Summary: In Roll of Thunder, Hear My Cry, we see one tumultuous year in the life of the Logan family, through the eyes of nine-year old Cassie Logan. Set in 1930's Mississippi, the Logan family is affected both directly and indirectly by a racist society and they struggle to deal wisely with the injustices they face, sacrifice to help their neighbors and  work as a family to save their treasured family property. 
276pps. Phyllis Fogelman Books 1976 copyright ISBN: 0-8037-2647-3

1977 Newbery Award  Sequel: Let the Circle Be Unbroken 

Reading Level: ages 9-12

Reviewed by: Derri Smith, November 2007

Our Angle
Our Angle


Roll of Thunder, Hear My Cry
is powerful historical fiction for a young person ready to handle it. Through the eyes of nine year old Cassie Logan, we watch her unfolding discovery of the racist society of 1930's Mississippi and share her outrage at its cruelties and injustices. There are certainly many disturbing elements. Still, Cassie is cocooned in a large, supportive family and is cared for by firmly disciplining yet wise and loving parents who command their children's respect. Family loyalty is strong.

In my opinion, this is a book requiring parental involvement. A basic understanding of the post-Civil war south, including concepts like sharecropping, will add depth to a young reader's understanding. The story provides a rich opportunity for family discussion. 

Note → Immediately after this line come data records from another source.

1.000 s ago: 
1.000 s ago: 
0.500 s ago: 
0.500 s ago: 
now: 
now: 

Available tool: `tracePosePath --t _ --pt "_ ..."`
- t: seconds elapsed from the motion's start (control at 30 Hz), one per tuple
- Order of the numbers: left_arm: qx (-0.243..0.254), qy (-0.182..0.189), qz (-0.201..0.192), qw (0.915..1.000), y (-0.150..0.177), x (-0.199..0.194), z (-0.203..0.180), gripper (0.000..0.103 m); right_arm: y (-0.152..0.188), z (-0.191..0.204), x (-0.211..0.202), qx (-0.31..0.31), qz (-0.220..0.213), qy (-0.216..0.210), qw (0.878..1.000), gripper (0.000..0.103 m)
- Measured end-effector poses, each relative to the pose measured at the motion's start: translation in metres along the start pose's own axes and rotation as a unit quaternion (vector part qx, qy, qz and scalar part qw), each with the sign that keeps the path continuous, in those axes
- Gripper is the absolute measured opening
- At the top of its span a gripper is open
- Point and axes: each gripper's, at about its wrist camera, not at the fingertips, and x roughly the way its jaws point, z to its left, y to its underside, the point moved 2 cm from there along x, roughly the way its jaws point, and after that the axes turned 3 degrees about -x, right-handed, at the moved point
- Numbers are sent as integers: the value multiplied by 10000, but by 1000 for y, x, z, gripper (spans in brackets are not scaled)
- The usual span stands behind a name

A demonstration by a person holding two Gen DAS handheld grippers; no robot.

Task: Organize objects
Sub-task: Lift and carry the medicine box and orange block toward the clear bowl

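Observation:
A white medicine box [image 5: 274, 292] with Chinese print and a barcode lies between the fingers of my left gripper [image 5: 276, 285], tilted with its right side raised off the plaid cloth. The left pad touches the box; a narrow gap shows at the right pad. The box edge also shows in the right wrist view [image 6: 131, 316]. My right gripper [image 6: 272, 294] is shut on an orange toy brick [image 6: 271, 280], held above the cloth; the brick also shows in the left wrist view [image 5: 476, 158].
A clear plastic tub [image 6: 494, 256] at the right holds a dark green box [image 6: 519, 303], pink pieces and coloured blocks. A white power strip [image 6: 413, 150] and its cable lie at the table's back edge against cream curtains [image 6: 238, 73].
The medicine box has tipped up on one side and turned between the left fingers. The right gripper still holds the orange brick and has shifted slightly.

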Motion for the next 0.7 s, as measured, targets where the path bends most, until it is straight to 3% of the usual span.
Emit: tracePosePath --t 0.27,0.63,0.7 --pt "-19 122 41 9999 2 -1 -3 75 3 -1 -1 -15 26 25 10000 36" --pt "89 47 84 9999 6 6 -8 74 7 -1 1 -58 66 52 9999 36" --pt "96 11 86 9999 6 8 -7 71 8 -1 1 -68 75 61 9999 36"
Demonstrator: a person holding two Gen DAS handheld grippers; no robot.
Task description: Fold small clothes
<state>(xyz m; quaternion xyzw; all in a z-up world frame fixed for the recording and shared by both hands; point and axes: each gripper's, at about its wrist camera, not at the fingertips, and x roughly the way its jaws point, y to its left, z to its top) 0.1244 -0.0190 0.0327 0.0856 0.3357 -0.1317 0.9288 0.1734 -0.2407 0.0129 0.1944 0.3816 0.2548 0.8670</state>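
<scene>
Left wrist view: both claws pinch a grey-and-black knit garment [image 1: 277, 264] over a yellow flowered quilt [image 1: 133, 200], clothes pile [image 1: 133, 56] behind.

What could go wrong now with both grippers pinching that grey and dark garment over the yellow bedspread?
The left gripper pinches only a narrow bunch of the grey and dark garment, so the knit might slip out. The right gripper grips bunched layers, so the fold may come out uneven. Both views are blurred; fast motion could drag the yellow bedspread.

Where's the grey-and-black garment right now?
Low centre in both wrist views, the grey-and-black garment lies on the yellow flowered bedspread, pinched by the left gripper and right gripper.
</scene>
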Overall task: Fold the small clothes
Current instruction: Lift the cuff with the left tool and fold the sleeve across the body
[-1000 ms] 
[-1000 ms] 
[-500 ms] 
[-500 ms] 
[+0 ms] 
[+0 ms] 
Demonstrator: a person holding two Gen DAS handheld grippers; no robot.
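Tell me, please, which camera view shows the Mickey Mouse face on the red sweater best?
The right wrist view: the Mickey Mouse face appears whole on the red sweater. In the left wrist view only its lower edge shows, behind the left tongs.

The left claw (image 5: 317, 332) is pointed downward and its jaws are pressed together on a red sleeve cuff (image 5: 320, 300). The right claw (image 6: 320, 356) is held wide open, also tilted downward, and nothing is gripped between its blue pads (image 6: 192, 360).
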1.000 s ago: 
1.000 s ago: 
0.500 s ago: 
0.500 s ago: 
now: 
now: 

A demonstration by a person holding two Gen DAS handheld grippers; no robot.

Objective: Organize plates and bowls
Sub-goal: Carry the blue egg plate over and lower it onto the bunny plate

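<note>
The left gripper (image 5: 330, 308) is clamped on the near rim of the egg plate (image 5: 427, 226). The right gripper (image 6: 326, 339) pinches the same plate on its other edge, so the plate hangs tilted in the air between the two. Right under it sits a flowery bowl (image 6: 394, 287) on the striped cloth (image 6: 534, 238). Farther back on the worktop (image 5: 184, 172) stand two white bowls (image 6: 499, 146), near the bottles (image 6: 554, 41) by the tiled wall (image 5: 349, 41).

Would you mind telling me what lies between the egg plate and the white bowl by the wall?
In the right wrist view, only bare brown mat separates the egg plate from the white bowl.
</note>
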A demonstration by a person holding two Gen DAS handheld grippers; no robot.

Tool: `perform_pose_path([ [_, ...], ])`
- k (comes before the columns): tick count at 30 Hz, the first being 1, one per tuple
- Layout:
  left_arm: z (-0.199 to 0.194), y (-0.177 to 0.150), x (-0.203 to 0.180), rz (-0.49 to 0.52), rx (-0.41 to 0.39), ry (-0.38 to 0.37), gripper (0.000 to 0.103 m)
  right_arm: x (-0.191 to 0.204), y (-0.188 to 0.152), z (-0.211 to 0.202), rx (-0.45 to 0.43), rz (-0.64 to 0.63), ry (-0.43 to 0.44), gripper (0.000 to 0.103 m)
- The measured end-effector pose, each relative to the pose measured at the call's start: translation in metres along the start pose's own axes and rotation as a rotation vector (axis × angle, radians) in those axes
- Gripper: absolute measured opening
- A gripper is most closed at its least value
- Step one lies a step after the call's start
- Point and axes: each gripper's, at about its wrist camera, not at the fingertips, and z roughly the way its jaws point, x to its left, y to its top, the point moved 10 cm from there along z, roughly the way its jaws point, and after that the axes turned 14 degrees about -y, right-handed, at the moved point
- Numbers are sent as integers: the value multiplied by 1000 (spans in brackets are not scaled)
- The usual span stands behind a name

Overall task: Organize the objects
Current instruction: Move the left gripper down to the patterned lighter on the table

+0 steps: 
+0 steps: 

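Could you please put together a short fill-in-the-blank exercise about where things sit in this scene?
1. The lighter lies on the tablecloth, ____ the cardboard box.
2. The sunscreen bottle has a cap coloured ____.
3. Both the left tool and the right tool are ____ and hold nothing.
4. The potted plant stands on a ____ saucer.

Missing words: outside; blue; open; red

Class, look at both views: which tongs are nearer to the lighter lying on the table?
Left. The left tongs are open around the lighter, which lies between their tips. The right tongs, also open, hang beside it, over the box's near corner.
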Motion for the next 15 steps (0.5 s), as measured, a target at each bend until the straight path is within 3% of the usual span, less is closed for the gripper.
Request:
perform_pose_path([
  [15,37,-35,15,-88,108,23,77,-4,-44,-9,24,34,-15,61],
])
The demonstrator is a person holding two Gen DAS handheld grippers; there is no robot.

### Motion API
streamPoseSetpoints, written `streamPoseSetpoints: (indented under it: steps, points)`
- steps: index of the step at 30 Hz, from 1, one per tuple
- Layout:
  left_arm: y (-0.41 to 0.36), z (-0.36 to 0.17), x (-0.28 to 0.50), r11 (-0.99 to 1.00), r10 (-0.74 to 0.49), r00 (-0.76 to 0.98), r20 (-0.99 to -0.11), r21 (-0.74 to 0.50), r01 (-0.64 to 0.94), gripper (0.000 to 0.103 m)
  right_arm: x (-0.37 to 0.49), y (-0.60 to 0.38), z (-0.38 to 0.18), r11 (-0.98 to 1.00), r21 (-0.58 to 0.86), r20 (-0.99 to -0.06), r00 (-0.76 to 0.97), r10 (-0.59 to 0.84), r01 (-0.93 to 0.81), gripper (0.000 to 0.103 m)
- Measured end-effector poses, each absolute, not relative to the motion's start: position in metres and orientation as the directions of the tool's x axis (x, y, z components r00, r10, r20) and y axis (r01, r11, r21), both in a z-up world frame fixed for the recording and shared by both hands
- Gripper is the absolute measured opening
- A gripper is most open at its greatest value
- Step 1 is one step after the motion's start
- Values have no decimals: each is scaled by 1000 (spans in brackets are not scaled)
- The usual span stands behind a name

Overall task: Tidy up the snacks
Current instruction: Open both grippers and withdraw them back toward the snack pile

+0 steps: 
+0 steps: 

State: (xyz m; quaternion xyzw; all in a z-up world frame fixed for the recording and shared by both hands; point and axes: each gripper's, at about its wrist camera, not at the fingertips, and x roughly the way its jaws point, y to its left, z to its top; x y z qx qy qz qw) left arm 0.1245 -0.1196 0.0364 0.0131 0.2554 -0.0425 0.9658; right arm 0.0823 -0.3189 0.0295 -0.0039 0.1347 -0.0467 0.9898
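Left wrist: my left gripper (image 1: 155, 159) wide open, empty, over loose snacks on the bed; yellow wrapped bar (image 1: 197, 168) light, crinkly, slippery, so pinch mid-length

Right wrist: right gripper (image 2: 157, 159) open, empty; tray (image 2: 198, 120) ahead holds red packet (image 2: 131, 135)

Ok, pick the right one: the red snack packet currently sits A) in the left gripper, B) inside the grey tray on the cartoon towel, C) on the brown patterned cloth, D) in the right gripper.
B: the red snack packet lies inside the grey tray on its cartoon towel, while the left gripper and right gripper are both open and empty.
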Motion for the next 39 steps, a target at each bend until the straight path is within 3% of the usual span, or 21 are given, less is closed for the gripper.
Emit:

In the Smith home, Roll of Thunder, Hear My Cry was required reading when we, as parents, deemed our children ready. I can think of few better ways to make the realities of racial prejudice vividly understandable to young people, or  to better reinforce parental lessons about the cruelty and injustice of racism and the rightness of treating each human being with respect, without regard to the levels of melanin in one's skin. 

My mild reservations are the result of a few relatively minor plot elements, most notably the Logan children's vengeful sabotage of a school bus, which they keep from their parents. Other negative elements, like stealing, are portrayed as foolish choices leading to realistic, negative consequences.